河谷敏子の遺体が自宅であるマンションの部屋で発見され、容疑者として名前が浮上したのが妹の純子でした。
姉妹は両親から相続した土地を巡って対立しており、純子は事件当日、仕事を欠勤しています。
理由は寝過ごしですが、それだけではありません。
純子は夢遊病に悩んでいて、その日もおかしな夢を見たといいます。
そして起きると手や寝間着に血が付着していて、ニュースで敏子の死を知ると、自分が寝ている間に殺害してしまったのではと考えていました。
警察は純子が嘘をついていると考えますが、僕は彼女が無実であり、別に真犯人がいるはずだと推測。
そこで時乃に依頼をしたのでした。
すると、話を聞いた時乃は見事に純子のアリバイを見つけ、真犯人を言い当てるのでした。
感想
事件を解く鍵は純子の見た夢にあり、かなり分かりやすい仕掛けでした。
犯人もすぐに検討がつくので、後は犯人のアリバイをどう崩すかですが、これも大まかな部分は推測できると思います。
推理が苦手だという方にもチャンスがありますので、ぜひ時乃の解決編を見る前に推理してみてください。
第5話 時計屋探偵とお祖父さんのアリバイ
あらすじ
今回は事件ではなく、時乃がアリバイ崩しを習得するために祖父から出された問題を僕が考えるというものです。
祖父は自宅の時計を特定の時間に止め、それを時乃に確認させます。
この犯行はとある十分間の中で行われたことまで特定できていますが、その時間、祖父は駅前の壁時計の前で写真を撮っていたのでアリバイがあります。
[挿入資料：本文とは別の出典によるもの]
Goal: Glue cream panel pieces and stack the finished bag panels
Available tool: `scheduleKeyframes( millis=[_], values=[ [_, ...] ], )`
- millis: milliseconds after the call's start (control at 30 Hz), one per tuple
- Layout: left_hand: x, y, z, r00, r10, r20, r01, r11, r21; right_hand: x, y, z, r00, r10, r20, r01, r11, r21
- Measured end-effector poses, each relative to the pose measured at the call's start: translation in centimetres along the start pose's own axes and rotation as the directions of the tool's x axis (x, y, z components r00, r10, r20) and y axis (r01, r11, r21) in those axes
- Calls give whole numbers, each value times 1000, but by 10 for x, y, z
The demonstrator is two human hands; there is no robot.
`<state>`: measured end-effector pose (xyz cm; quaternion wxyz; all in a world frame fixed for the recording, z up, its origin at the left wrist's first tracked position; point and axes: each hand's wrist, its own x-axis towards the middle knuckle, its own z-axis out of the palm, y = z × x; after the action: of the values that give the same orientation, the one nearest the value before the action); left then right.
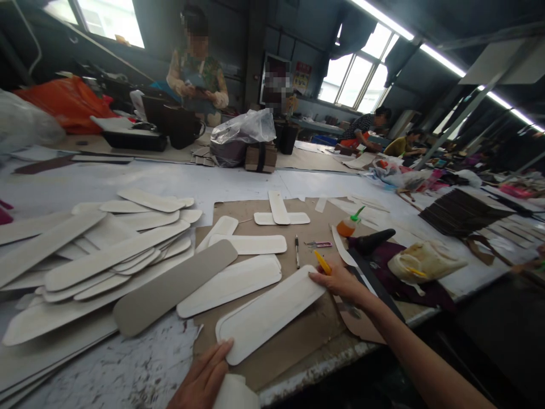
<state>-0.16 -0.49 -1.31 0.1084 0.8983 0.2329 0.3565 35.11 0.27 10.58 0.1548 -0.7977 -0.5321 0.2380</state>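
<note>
left hand [205,375] touches the near end of 1 white panel [272,318], pinch unclear; its long axis slants away to right hand [343,282], closed round a yellow tool [322,263].

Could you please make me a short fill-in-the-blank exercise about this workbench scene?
1. The right hand touches one end of a pale panel and holds a tool whose visible part is coloured ____.
2. Of that panel's near and far ends, the left hand touches the ____ one.
3. The bottle with orange contents has a nozzle coloured ____.
4. Seen from the camera, the dark stack lies to the ____ of the bottle.

Missing words: yellow; near; green; right.
</note>
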Motion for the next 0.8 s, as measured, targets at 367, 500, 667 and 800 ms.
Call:
scheduleKeyframes(
  millis=[367,500,667,800],
  values=[
    [54,25,-43,195,-914,356,344,-276,-898,-43,-12,-16,988,148,36,-143,817,558],
    [53,31,-44,273,-878,393,323,-302,-897,-48,-19,-12,980,197,19,-169,778,605],
    [51,38,-50,343,-849,402,312,-300,-901,-54,-34,2,975,219,28,-178,705,687],
    [53,37,-61,341,-848,405,221,-347,-912,-57,-35,15,974,224,41,-188,691,698]
  ],
)
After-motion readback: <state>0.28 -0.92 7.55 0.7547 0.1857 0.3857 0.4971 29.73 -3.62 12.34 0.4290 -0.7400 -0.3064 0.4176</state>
僕は必死に考え、当時小学五年生だった時乃と同じ答えにたどり着くのでした。
感想
幼い時乃が可能性をかなり潰してくれるので、推理する側にとってはかなり助かります。
あと死者が出ないので、心を痛めることなく純粋に推理を楽しむことができました。
実際に事件のアリバイとしては応用できないと思いますが、かなり面白い発想で、よくできていると思います。
第6話 時計屋探偵と山荘のアリバイ
あらすじ
またしても時乃にアリバイ崩しを依頼する僕。
今度は休暇中に訪れたペンションで起こった殺人事件についてです。
宿泊客の中で唯一アリバイのない人物がいましたが、それは中学一年生の少年だったのです。
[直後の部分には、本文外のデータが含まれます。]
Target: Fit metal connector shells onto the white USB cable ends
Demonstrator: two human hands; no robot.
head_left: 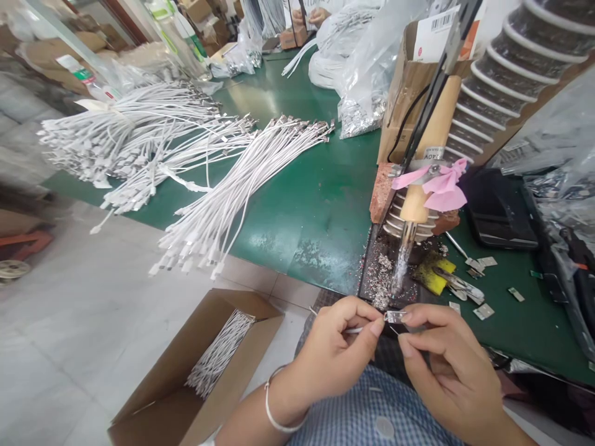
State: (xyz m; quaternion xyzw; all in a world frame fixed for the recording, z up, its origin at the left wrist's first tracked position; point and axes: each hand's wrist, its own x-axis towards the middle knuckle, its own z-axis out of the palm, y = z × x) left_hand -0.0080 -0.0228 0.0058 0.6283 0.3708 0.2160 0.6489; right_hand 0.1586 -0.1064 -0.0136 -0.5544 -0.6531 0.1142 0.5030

警察官を志望する少年が殺人を犯すはずないと僕は思い、時乃に依頼しました。
すると時乃は、いとも簡単に少年の無実を証明し、真犯人を言い当てしまうのでした。
感想
今回はかなり限定された条件なので、そこまで難しくありません。
しかしよく考えられているので、読者が推理するのにはぴったりの問題です。
ちょっと都合の良すぎる部分もありますが、そこも許容範囲かなと思います。
第7話 時計屋探偵とダウンロードのアリバイ
あらすじ
いつものごとく、時乃にアリバイ崩しを依頼する僕。
発端は、とある殺人事件でした。
しばらく進展しませんでしたが、被害者宅の地面から白骨死体が見つかり、事態は急変します。
警察は白骨死体の身元を突き止め、殺人事件の被害者との関係を突き止めます。
その結果、白骨死体となった男性の息子が、復讐のために被害者を殺害したと推測します。
しかし、息子は1日限定の配信音源を友人の目の前でダウンロードしていて、アリバイがありました。
警察がどうやってそのアリバイを崩せない中、時乃は息子のアリバイを見事に崩してみせたのでした。
感想
アリバイ崩しのポイントに気が付きやすいケースなので、わりと簡単な事件だと思います。
ただ理由などが苦しいというか、少し無理を感じました。
これ単体としてそこまで悪くないのですが、最後にしてはちょっと拍子抜けかなと思ってしまいました。
おわりに
時乃の『時を戻すことができました。〇〇のアリバイは、崩れました』の決め台詞がいつの間にか癖になっていました。
一方であくまでトリックの部分に重点が置かれ、登場人物の感情ややりとりが最低限に抑えられていて、過不足のない感じがシンプルで非常に良かったと思います。
ミステリーの面白さがよく分からないという方も、ぜひ本書を手にとってみてください。
どういった点が面白いのかに気が付きましたら、他の作品にもチャレンジしてもらえるとミステリー好きとしてはとても嬉しいです。